Looking for something to do in New York? Go see the Asian Comedy Fest at Stand Up NY and Caveat or the British singer Nilüfer Yanya at Webster Hall. Take the kids to Our First Art Fair, as part of NADA New York. Or you can still catch “Hangmen” on Broadway and the Jacques-Louis David blockbuster at the Metropolitan Museum of Art.


JT Anderson

Friday at 6, 8 and 10 p.m. at Stand Up NY, 236 West 78th Street, Manhattan; standupny.com. Saturday at 6, 8 and 10 p.m. at Caveat, 21A Clinton Street, Manhattan; caveat.nyc

For the third straight year, Ed Pokropski, a writer and producer at NBCUniversal, and the producer and comedian Kate Moran have assembled dozens of performers for this festival, and like last year, they’re right on time to celebrate Asian Pacific American Heritage Month. The six shows will feature Julia Shiplett, Michael Cruz Kayne, Usama Siddiquee, Karen Chee with the puppeteer Kathleen Kim, the podcasters from “Feeling Asian,” and Yuhua Hamasaki from “RuPaul’s Drag Race.” Friday’s 8 p.m. lineup includes perhaps the festival’s buzziest performer: Jes Tom, a nonbinary trans comedian who co-stars in the new Hulu rom-com “Crush.” (Tom will also headline their own show on May 14 at the Bell House.) Tickets start at $25 per show ($65 for an all-night pass) and are available at asiancomedyfest.com. SEAN L. McCARTHY


Jacob Blickenstaff for The New York Times

Classical Music

Friday and Saturday at 7:30 p.m. at National Sawdust, 80 North Sixth Street, Brooklyn; live.nationalsawdust.org.

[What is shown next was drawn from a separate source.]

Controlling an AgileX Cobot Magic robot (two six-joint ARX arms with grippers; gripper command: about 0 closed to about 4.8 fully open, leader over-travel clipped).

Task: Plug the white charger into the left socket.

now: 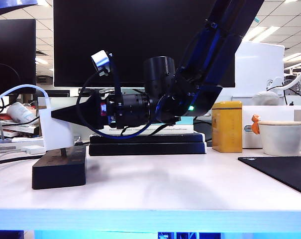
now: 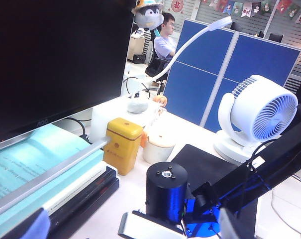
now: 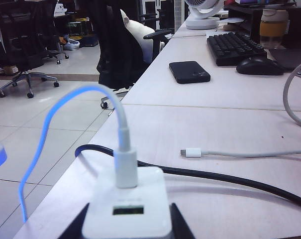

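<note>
My right gripper (image 1: 65, 115) is clenched on the white charger (image 1: 56, 128), its 2 black fingers (image 3: 179, 225) pressing the block's sides. In the exterior view the arm reaches across from the right and lies level, holding the charger upright over the black power strip (image 1: 59, 167), which sits near the worktop's (image 1: 155, 186) front left corner. The charger's bottom edge looks level with the strip's top face, at the end farther from the front edge; I cannot tell whether the prongs are in the left socket, which is hidden beneath the block. The thin white cable (image 3: 85, 94) rises from the charger's top and loops away over the left edge.

My left gripper is released, jaws wide and holding nothing, with only its blurred fingertips (image 2: 31, 226) showing in the left wrist view, raised above the worktop, facing the yellow tin (image 2: 121, 144) and white fan (image 2: 259, 117).
</note>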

This year’s iteration of the annual contemporary music blowout known as the MATA Festival has been programmed by the composer and alto saxophonist Darius Jones. For the festival’s final two nights, Jones has put together a set of works by younger artists on Friday and one of his own on Saturday. Friday’s concert will feature notable artists like Travis Laplante, who is scheduled to play his solo tenor saxophone opus “The Obvious Place.” And Saturday’s performance will offer the world premiere of Jones’s piece “Colored School No. 3,” which references a Brooklyn building once used as a segregated school for Black children into the early 20th century. Tickets for each night are $25. SETH COLTER WALLS

Adama Jalloh for The New York Times

Pop & Rock

Saturday at 7:30 p.m. at Webster Hall, 25 East 11th Street, Manhattan; websterhall.com.

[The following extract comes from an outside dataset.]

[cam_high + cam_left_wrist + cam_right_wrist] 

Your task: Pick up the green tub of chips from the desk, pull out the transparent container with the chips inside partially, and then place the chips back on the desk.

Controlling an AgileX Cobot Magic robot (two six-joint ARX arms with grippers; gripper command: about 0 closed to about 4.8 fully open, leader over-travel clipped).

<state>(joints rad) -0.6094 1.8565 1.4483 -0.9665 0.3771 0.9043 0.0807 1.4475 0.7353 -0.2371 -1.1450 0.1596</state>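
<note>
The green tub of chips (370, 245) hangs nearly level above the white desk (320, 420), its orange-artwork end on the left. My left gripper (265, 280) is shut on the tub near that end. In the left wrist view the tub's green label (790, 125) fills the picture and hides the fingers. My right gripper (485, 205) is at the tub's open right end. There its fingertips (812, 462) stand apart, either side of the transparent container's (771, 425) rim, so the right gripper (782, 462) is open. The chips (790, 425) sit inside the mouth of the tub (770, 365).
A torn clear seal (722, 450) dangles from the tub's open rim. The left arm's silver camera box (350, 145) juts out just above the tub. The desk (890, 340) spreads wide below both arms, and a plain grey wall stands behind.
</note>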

Though as a teenager she was tapped to be in a girl group assembled by Louis Tomlinson of One Direction, Nilüfer Yanya chose a self-determined path over the prospect of pop stardom. The British singer’s debut album, from 2019, contained notes of jazz and indie pop but leaned predominantly into alt-rock, showcasing the guitar chops she had honed since picking up the instrument at age 12. Yanya’s sophomore effort, released in March, follows suit but pares her sound down to essential components: wafty melodies, crisp beats, circuitous guitar work reminiscent of Radiohead. Ironically titled “Painless,” the album is spiked with thorns, its lyrics tackling the complicated, damaging side effects of desire. On Saturday, Yanya heads a bill that also features two other singer-guitarists: Ada Lea and Tasha. Tickets start at $25 and are available at axs.com. OLIVIA HORN


Children’s Museum of the Arts

Thursday from 4 to 8 p.m.; Friday and Saturday from 11 a.m. to 7 p.m.; Sunday from 11 a.m. to 5 p.m. at NADA New York, Pier 36, 299 South Street, Manhattan; newartdealers.org.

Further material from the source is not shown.